EXERCISE INSTRUCTIONS |
With the pictures omitted, print exactly the lines below, from the one containing "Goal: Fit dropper" through the one containing "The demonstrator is", and nothing else.

DATA FOR REVIEW |

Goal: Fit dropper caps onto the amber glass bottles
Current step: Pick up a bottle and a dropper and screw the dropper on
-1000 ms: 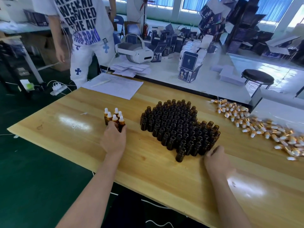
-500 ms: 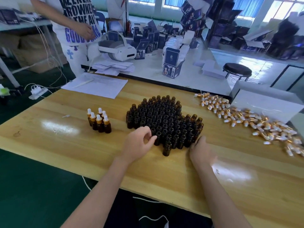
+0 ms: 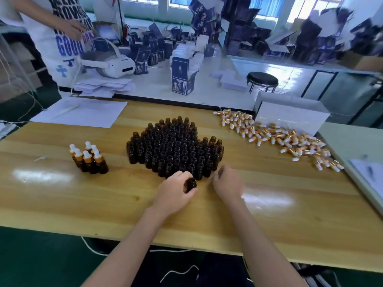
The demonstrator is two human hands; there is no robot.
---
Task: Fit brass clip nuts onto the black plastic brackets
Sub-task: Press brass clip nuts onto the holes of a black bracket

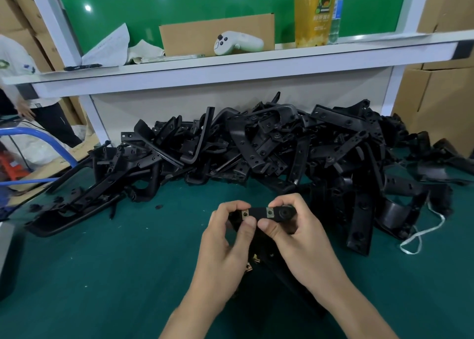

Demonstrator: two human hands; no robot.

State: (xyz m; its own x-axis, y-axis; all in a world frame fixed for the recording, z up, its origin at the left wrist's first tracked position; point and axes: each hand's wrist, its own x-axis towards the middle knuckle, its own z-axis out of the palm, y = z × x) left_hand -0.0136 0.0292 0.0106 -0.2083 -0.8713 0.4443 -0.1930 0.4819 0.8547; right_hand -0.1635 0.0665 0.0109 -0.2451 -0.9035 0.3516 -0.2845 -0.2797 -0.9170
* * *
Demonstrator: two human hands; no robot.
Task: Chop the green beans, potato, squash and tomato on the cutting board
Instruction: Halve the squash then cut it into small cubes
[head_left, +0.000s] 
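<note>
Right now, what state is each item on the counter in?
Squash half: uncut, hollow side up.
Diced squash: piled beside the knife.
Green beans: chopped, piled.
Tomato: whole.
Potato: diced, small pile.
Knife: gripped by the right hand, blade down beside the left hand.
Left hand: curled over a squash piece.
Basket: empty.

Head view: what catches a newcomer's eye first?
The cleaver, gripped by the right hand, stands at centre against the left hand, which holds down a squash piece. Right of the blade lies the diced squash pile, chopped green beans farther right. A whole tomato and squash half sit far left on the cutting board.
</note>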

TASK OUTPUT |
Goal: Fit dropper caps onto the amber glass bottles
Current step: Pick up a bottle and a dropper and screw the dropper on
-1000 ms: 
-500 ms: 
+0 ms: 
The demonstrator is two human hands; there is no robot.

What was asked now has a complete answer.